TOKYO: Japan will start treating as "quasi-strategic reserves" some of the crude stored by Saudi Arabia and the United Arab Emirates in the Asian nation, as a way to help meet Tokyo's strategic reserve obligations, a trade ministry panel said on Wednesday.
Japan has been lending 10.7 million barrels (1.7 million kilolitres) of crude tank capacity to the two countries, in a deal that gives them a supply depot close to their largest customers in exchange for priority access to Japan in an emergency.
The volume of loaned tanks is set to grow to a total of 12.6 million barrels (2 million kl) next fiscal year and possibly higher in the following years, in a move to strengthen Japan's ties with the two main suppliers of crude, the panel said.
The panel said it would seek to add half of the crude tank capacity used by the producers to the national strategic reserves to meet a storage target of 90 days' worth of oil under International Energy Agency (IEA) obligations.
The panel also said Japan would delay by a year its plans to boost national stockpiles of liquefied petroleum gas (LPG) to 1.5 million tonnes until some time in the financial year starting April 2017, to account for the expected lower cost of imports from the United States from next year.

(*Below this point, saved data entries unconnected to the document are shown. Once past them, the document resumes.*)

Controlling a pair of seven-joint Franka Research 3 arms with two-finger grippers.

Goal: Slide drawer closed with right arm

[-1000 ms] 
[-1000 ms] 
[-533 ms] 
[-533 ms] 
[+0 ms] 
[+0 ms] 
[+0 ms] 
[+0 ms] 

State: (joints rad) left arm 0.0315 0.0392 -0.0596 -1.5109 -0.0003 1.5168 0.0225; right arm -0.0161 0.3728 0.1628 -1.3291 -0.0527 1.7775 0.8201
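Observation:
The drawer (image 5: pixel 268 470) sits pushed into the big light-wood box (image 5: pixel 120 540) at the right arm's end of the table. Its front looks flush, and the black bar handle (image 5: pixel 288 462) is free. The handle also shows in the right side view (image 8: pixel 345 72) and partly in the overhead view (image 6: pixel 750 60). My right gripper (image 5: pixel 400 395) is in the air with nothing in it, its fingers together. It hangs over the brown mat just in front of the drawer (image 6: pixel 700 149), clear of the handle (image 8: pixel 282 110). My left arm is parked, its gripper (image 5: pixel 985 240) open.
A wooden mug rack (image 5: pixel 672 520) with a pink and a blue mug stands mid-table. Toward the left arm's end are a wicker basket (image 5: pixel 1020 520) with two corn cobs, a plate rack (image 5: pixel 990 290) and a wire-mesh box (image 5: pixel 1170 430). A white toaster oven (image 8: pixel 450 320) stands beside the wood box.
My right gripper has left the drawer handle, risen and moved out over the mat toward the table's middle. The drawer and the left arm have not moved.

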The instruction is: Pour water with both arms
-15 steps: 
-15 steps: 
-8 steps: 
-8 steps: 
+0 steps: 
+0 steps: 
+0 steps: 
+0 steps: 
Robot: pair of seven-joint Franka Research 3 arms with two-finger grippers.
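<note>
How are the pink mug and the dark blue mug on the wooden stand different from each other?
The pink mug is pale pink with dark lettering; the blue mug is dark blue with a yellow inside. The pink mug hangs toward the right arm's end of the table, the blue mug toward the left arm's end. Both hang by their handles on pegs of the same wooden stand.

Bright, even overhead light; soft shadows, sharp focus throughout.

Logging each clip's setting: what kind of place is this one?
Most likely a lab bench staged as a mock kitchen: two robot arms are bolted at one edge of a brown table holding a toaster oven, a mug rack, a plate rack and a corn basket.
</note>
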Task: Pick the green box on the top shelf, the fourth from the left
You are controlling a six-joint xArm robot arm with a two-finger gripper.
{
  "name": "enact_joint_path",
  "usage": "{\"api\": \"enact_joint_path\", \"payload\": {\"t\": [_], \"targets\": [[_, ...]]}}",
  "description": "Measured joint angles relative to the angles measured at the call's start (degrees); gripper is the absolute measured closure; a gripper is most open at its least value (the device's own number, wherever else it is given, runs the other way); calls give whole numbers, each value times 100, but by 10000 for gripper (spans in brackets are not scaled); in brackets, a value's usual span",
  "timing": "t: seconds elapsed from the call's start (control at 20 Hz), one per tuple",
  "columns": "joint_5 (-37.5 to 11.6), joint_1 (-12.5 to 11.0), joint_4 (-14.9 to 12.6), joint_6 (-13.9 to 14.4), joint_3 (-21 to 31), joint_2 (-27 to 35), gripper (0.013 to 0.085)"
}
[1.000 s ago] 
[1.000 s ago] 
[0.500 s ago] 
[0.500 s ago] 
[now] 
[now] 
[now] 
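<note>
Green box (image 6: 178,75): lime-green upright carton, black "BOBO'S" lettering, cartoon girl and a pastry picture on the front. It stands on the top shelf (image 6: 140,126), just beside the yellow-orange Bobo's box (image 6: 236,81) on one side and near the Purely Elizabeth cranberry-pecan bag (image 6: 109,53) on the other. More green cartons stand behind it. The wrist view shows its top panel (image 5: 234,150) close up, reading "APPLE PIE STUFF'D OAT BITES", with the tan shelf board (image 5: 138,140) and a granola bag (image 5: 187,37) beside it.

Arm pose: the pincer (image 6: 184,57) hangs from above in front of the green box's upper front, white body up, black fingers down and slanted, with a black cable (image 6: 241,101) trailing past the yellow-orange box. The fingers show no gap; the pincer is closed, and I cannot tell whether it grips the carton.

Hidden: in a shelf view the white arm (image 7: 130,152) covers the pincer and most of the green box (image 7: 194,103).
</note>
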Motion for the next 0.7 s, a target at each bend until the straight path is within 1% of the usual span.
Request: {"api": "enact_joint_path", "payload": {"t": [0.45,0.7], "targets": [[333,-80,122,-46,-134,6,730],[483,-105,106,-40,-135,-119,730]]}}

About 60 new large LPG vessels will be introduced in 2015 and 2016, and the start of a new shipping route, with the completion of the Panama Canal expansion, is projected to bring a significant saving in LPG costs from 2015, the panel said.
Japan boosted its national LPG stockpiling capacity by 850,000 tonnes to 1.5 million tonnes in March 2013 by completing the construction of two bases in its west, one in Namikata in Ehime prefecture, and the other in Kurashiki, in Okayama prefecture.
Japan's two new facilities take to five the number of stockpiling bases it has.
It now aims to raise national LPG stockpiles to full capacity by March 2018 so as to have 40 days' worth of imports.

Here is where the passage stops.